The buildings were impressive, even to someone who’d lived here a couple hundred years. We had our share of beings who could see the future. For whatever reason, they all worked in the artistic pursuits. So, every time Prosaic City encroached on us to the point where it had a collapse and we had our version of a bad infestation of vermin, we redid the place.

Current standard was wide at the bottom going quickly to various levels, but all slim and spiky after about the fifth floor. I called it a sort of Futuristic Eiffel Tower effect, which always made Maurice wince. Tons of shiny metal and windows that went dark when the sun was out, lots of light, no matter what. Grass where humans had streets -- we didn’t have the same transportation issues they did, after all, and grass is so much nicer to pad on. And roll on. I started to whine and realized I really needed to get back into human form or I was at risk of going wild for a while. Nothing wrong with going wild, of course, but there was too much going on to indulge in that right now.

“Be a good girl and relax,” Maurice said soothingly. Sadly, it helped. I’d been friends with Amanda and Maurice for my entire undead existence, and no one knows what you really need and want to hear like a vampire.

The doors slid open and Maurice and Amanda stepped on the moving sidewalk. Because we’d now entered Necropolis, but weren’t in what was called Necropolis Proper, we could still easily see the human plane. We sailed past a ton of pews, through several statues of the Virgin Mary and over the altar. At the priests’ room we went downward and into the Proper and the human parts faded away.

What we called the Proper and a human would call ground level for Necropolis was about a hundred feet under what Prosaic City called the ground. We still had sunlight and moonlight and all that, we just sat a little lower on our astral plane. No Necropolite complained about this -- walking through humans was freaky and most didn’t like it. Those who did tended to be those who really thought they had definite human leanings and were just misunderstood. Yeah, even the undead have their version of modern day Goth kids. Not that a real Goth was a problem, but a wannabe is a wannabe, no matter what plane you call home.
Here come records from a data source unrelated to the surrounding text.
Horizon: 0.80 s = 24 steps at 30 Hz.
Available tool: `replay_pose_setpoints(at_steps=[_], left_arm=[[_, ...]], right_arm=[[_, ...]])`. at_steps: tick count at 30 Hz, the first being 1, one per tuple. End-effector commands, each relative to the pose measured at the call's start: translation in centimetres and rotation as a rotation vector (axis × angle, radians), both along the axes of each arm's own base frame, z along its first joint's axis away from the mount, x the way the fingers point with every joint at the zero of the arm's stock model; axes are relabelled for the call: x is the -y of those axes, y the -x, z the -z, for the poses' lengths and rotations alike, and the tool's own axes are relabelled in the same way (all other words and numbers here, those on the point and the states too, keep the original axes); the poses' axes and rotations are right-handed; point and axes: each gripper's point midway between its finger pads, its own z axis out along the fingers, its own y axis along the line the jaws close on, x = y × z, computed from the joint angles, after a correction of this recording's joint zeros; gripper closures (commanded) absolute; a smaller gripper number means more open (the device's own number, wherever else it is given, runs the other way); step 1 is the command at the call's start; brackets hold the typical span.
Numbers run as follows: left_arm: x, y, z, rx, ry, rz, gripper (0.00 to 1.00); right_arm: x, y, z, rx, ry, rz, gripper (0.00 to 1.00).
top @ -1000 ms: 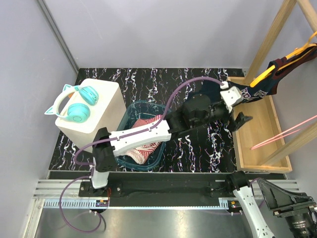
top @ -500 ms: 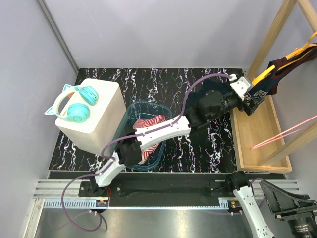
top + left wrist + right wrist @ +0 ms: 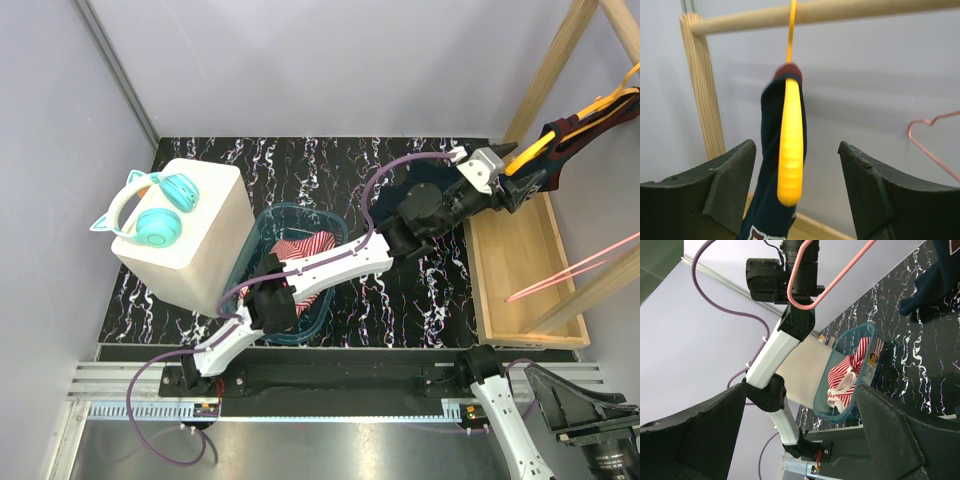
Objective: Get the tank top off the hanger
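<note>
A dark navy tank top (image 3: 553, 152) hangs on a yellow hanger (image 3: 527, 152) from the wooden rack (image 3: 541, 75) at the far right. In the left wrist view the hanger's yellow arm (image 3: 790, 142) and the navy cloth (image 3: 769, 150) sit between my open fingers, untouched. My left gripper (image 3: 518, 178) is stretched out to the hanger's lower end, open (image 3: 796, 200). My right gripper (image 3: 800, 450) is open and empty, low at the near right edge, out of the top view's frame.
A teal basin (image 3: 284, 270) with a red-striped garment (image 3: 300, 250) stands mid-table. A cream box (image 3: 185, 235) with teal headphones (image 3: 150, 205) is at the left. A pink wire hanger (image 3: 575, 265) hangs over the wooden tray (image 3: 515, 270) at the right.
My left arm has stretched farther right and up toward the hanger; its open gripper now straddles the yellow hanger's lower end. The right arm has stayed put.
</note>
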Motion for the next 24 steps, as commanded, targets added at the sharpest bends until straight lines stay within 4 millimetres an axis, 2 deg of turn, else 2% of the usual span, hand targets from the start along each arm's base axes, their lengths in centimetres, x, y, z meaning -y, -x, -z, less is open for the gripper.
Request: replay_pose_setpoints(at_steps=[1, 3, 4, 10, 12, 13, 16, 18, 21, 24], left_arm=[[-2.4, 0.3, -5.2, 0.056, 0.155, -0.017, 0.43], [-1.7, 0.4, -4.9, 0.057, 0.142, 0.001, 0.49], [-1.5, 0.4, -4.7, 0.054, 0.140, 0.005, 0.56], [-0.3, -0.7, -2.3, 0.043, 0.097, -0.014, 0.55], [-0.5, -0.9, -2.5, 0.047, 0.100, -0.018, 0.58], [-0.5, -1.0, -2.4, 0.047, 0.100, -0.019, 0.65], [-1.0, -1.4, -3.1, 0.043, 0.125, -0.039, 0.83], [-1.4, -1.6, -3.6, 0.035, 0.144, -0.048, 1.00], [-2.4, -1.4, -5.4, 0.003, 0.199, -0.039, 1.00], [-3.5, -0.3, -7.8, -0.040, 0.261, 0.025, 1.00]], right_arm=[[-0.5, -1.1, 3.0, -0.169, 0.048, -0.015, 0.01], [-0.5, -1.1, 2.8, -0.167, 0.045, -0.015, 0.01], [-0.5, -1.2, 2.8, -0.168, 0.045, -0.017, 0.01], [-0.5, -0.8, 2.6, -0.160, 0.036, -0.016, 0.01], [-0.5, -0.9, 2.8, -0.167, 0.037, -0.016, 0.01], [-0.4, -0.9, 2.9, -0.168, 0.037, -0.014, 0.01], [-0.5, -1.0, 3.0, -0.171, 0.035, -0.016, 0.01], [-0.5, -1.0, 3.0, -0.172, 0.037, -0.016, 0.01], [-0.5, -1.1, 2.9, -0.171, 0.035, -0.016, 0.01], [-0.5, -1.1, 2.9, -0.172, 0.032, -0.016, 0.01]])
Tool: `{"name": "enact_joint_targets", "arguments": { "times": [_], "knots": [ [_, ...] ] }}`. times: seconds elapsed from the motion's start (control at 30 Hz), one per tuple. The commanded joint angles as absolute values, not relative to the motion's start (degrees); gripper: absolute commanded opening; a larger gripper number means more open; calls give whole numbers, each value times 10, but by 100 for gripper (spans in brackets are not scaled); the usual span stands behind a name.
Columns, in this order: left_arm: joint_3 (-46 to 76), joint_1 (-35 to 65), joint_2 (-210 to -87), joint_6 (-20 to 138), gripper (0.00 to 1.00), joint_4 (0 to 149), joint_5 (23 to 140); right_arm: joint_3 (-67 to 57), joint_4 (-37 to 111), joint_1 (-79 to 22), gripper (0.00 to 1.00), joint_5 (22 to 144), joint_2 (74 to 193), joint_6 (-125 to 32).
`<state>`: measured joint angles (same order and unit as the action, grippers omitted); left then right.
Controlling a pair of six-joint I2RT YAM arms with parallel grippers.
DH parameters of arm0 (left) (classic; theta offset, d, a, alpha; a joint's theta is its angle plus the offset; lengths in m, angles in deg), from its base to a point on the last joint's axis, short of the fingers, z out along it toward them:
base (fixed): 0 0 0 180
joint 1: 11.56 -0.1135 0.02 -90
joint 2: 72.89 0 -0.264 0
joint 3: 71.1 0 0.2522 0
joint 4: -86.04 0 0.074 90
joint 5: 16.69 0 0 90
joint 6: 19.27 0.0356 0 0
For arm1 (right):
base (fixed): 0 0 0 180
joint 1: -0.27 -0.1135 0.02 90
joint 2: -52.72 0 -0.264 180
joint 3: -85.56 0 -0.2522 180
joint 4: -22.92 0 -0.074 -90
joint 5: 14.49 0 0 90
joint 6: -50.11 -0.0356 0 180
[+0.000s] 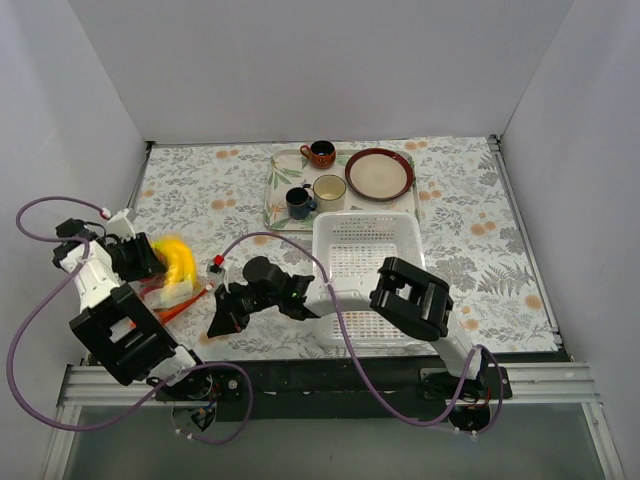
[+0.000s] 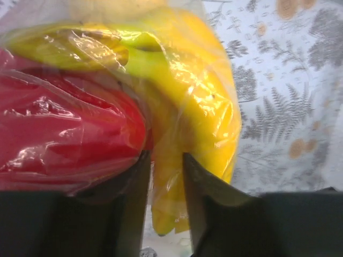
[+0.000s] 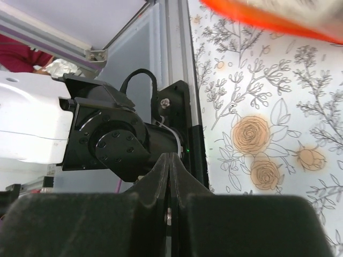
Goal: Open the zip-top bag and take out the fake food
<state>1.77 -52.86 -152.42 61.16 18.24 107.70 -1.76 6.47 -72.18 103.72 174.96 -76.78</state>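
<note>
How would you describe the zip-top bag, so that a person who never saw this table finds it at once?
Start at the white basket in the table's middle and look left, near the table's left edge. There the zip-top bag sits in the left tool: the only clear crinkly plastic, with yellow and red fake food inside.

Zip-top bag [image 2: 64, 123] cut off by the top and left edges in left wrist view, banana bunch [image 1: 178, 262] just a blurred yellow smear from above, zip strip [image 3: 257, 16] blurred and clipped at right wrist view's top edge.
</note>
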Motion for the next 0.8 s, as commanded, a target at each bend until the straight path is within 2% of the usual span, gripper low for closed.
{"name": "enact_joint_targets", "arguments": {
  "times": [0.0, 0.03, 0.07, 0.17, 0.3, 0.4, 0.43, 0.57, 0.77],
  "knots": [
    [105, -523, -1534, 613, 75, 59, 1185, -21, 83, -720, 8, 1001, 1692, -738],
    [123, -523, -1534, 618, 93, 43, 1199, -27, 86, -717, 8, 1002, 1689, -739],
    [144, -523, -1533, 625, 98, 11, 1214, -29, 94, -716, 11, 996, 1687, -739],
    [213, -523, -1524, 628, 98, -28, 1245, -32, 116, -715, 18, 984, 1674, -738],
    [289, -523, -1522, 602, 98, -30, 1249, -44, 141, -715, 22, 968, 1651, -729],
    [304, -523, -1516, 588, 98, 24, 1202, -57, 165, -715, 24, 956, 1632, -719],
    [298, -523, -1503, 585, 98, 51, 1143, -62, 166, -715, 24, 953, 1627, -716],
    [150, -523, -1455, 563, 98, 326, 969, -100, 162, -715, 24, 943, 1588, -718],
    [103, -523, -1504, 593, 98, 372, 927, -162, 142, -715, 24, 927, 1537, -728]
  ]
}}
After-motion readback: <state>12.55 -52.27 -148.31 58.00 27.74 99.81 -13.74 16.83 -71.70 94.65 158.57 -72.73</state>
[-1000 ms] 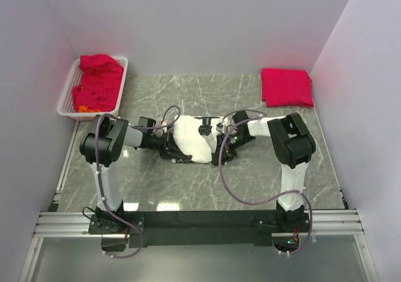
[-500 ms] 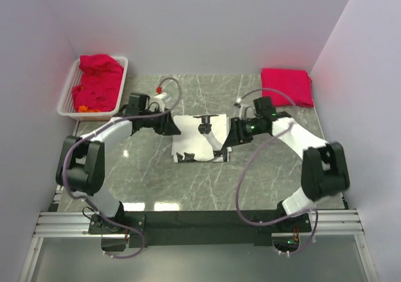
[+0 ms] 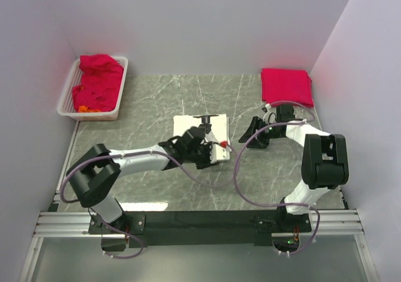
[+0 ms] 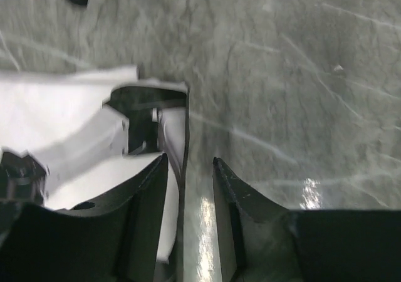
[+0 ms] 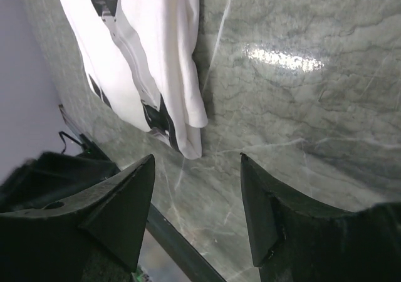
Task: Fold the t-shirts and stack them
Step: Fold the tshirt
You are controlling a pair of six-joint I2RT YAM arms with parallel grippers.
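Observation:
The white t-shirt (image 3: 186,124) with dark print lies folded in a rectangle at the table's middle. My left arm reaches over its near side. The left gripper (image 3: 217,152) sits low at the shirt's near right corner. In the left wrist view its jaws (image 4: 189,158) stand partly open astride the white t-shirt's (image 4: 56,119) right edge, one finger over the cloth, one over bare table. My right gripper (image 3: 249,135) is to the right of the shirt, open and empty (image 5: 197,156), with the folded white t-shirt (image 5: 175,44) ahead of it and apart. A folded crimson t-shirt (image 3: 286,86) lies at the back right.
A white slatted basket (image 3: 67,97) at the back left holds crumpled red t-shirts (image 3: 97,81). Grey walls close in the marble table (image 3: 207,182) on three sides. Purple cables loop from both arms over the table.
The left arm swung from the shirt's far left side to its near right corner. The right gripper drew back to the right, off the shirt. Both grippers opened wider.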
The sidewalk took us into the main part of Headquarters. Personnel were waiting to take Freddy and Sexy Cindy to Indoctrination and there were a host of medical personnel waiting for yours truly. I tried not to cringe and didn’t succeed, if Maurice’s mutterings were any indication.

In addition to the med staff, there was another being waiting for me. “Oh, no. Maurice, do something.”

“Not a thing I can do to dislodge him, but I’ll stay with you into the hospital,” Maurice said in a low voice.

He was in full wolf form for no reason other than that he was a fanatic about it. I’d actually never seen him in human form and almost never in werewolf form, he was that committed to the rather ancient belief that werewolves were strongest in “natural animal form”. He bounded over, tail wagging, eyes serious, ears alert for any danger. “Vic, what happened? Are you going to be okay? Do you need a transfusion?”